Ot takie  "dziewczynki z balonikami", facetów przbranych za białoczerwone "pamperki ze słodką dupką", wuwuzele (????), panią ministra ( niedawno) "napędzającą frekwencję na meczu" biletami "z ministerialnej puli", Bońka poklepującego się z Prezydentem ( wcześniej z Premierem), kondomy w biało-czerwonych barwach i gumy balonowe o smaku "narodowym".
Do tego nazwa "obiegowa" warszawskiego stadionu Narodowego nie po "męsku grożna" jak stadionu chorzowskiego, ale "mientka i tęczowa" czyli Koszyk Narodowy.
Niedaleko Złote Tarasy do których można przed meczem skoczyć na kawkę, lansik i "pierdnięcia".
Do tego gracze ... Polacy, którzy już dawno stracili kontakt z rzeczywistością , bo generalnie "ich królestwo nie z tego świata" i nie dziwne że często czytam : nie Kadra Polski , ale kadra PZPN-u.

A sam mecz?
 No cóż... to nie mecze piłkarzy ręcznych Niemcy-Polska czy siatkarzy Polska-Niemcy, w których to MY jesteśmy CI MOCNI.
Tu niestety, my jesteśmy " kelnerami europejskiej piłki".
Reprezentacją która (od dawna) może sobie pomarzyć by grać w obecnych eliminacjach do MEuropy tak np. choćby jak Czesi ( wygrali na wyjeżdzie z Turcją, a wcześniej u siebie z Holandią) czy Słowacy ( wygrali u siebie z Hiszpanią).

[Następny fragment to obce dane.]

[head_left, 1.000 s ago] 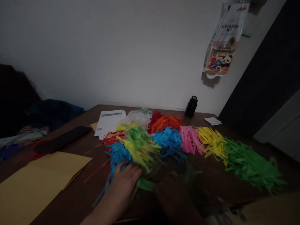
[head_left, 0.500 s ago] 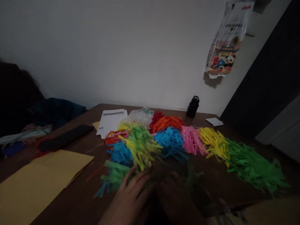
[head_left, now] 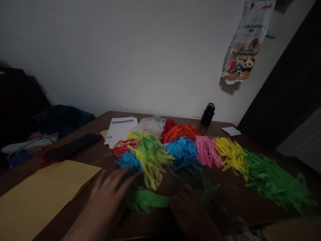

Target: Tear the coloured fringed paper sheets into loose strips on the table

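Note:
My left hand (head_left: 106, 197) is over the near left of the table, a little blurred, with its fingers stretched and spread. To its right lies a bunch of green fringed paper (head_left: 147, 201). The dark fingers of my right hand (head_left: 187, 207) are closed at the right end of that strip. Just beyond my hands is a pile of yellow and light green paper fringe (head_left: 152, 155), beside a blue bunch (head_left: 129, 161). Some dim green strands (head_left: 208, 189) show to the right of my right hand.
More fringes run rightward: orange (head_left: 180, 133), blue (head_left: 182, 149), pink (head_left: 207, 150), yellow (head_left: 230, 152), green (head_left: 277, 182). Yellow card sheets (head_left: 47, 194) and a black flat object (head_left: 72, 147) lie left. White papers (head_left: 121, 129), a plastic bag (head_left: 151, 124) and a black bottle (head_left: 207, 114) stand further back.
My left hand has moved left, away from my right hand, and its fingers have spread. The green fringe now shows between the hands. My right hand has barely moved.

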The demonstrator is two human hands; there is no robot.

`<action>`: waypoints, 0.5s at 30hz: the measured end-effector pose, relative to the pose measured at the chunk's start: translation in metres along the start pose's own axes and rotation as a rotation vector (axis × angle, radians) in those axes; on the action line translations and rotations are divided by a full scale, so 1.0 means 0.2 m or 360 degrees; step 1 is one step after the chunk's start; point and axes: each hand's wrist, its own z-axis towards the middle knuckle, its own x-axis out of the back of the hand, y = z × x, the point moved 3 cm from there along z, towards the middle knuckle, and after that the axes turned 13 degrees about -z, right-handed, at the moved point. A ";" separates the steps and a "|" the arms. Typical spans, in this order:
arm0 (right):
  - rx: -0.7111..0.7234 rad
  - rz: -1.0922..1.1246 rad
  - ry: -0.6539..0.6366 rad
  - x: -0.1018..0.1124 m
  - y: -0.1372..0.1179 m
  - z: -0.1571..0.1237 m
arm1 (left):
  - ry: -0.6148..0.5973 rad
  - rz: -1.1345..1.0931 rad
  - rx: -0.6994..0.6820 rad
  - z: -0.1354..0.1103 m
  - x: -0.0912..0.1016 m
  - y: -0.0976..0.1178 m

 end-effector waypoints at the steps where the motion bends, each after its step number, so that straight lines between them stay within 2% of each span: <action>1: 0.0018 0.0016 -0.0003 -0.01 -0.01 0.01 | -0.0037 -0.0087 -0.0184 0.00 -0.01 0.08; 2: 0.0040 0.0027 0.0006 -0.01 -0.02 0.02 | -0.0118 -0.0182 -0.0339 0.00 -0.03 0.16; 3: 0.0055 0.0028 0.0014 -0.02 -0.03 0.03 | -0.0182 -0.0253 -0.0392 0.00 -0.07 0.23; 6: 0.0080 0.0015 0.0027 -0.04 -0.03 0.04 | -0.0179 -0.0394 -0.0394 0.02 -0.20 0.31; 10: 0.0114 0.0070 -0.0045 -0.07 0.00 -0.01 | -0.0095 -0.0477 -0.0374 0.00 -0.35 0.23; 13: 0.0047 0.0138 -0.0102 -0.06 0.05 -0.07 | -0.0073 -0.0484 -0.0493 -0.03 -0.38 0.17; 15: -0.0013 0.0157 -0.0070 -0.04 0.07 -0.11 | -0.0116 -0.0456 -0.0521 -0.05 -0.37 0.16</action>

Mecz oczywiście obejrzę, ale nie z emocji zaciśniętymi kciukami, ale (pewnie) mając "na podglądzie" wiadomości z innych boisk czy nawet muzyczkę w tle.
Kto wygra?
Też pytanie!


PS
Od 13:00 sparring Lecha we Wronkach z Pogonią. Pogoń w bardzo mocnym składzie (praktycznie ligowym) Lech -- Skład Lecha: Krzysztof Kotorowski - Hubert Wołąkiewicz, Paulus Arajuuri, Marcin Kamiński, Barry Douglas - Szymon Drewniak, Karol Linetty - Jakub Serafin, Niklas Zulciak, Muhamed Keita - Krzysztof Gładosz.
Oczywiście nabardziej interesująca będzie postawa Arajuuriego i (dla mnie) Serafina (ofensywny, ponoć bardzo kreatywny pomocnik, 18 lat) oraz tak chwalonego Gładosza (napastnik)..
Reszta.... raczej zagra pewnie jak zagra i nie spodziewam się "reaktywacji" Drewniaka czy "wodotrysków" Keity.
Pewnie nie będzie nawet "transmisji z poślizgiem" więc dla nas "zjadaczy bułek" niewiele z tego meczu wyniknie.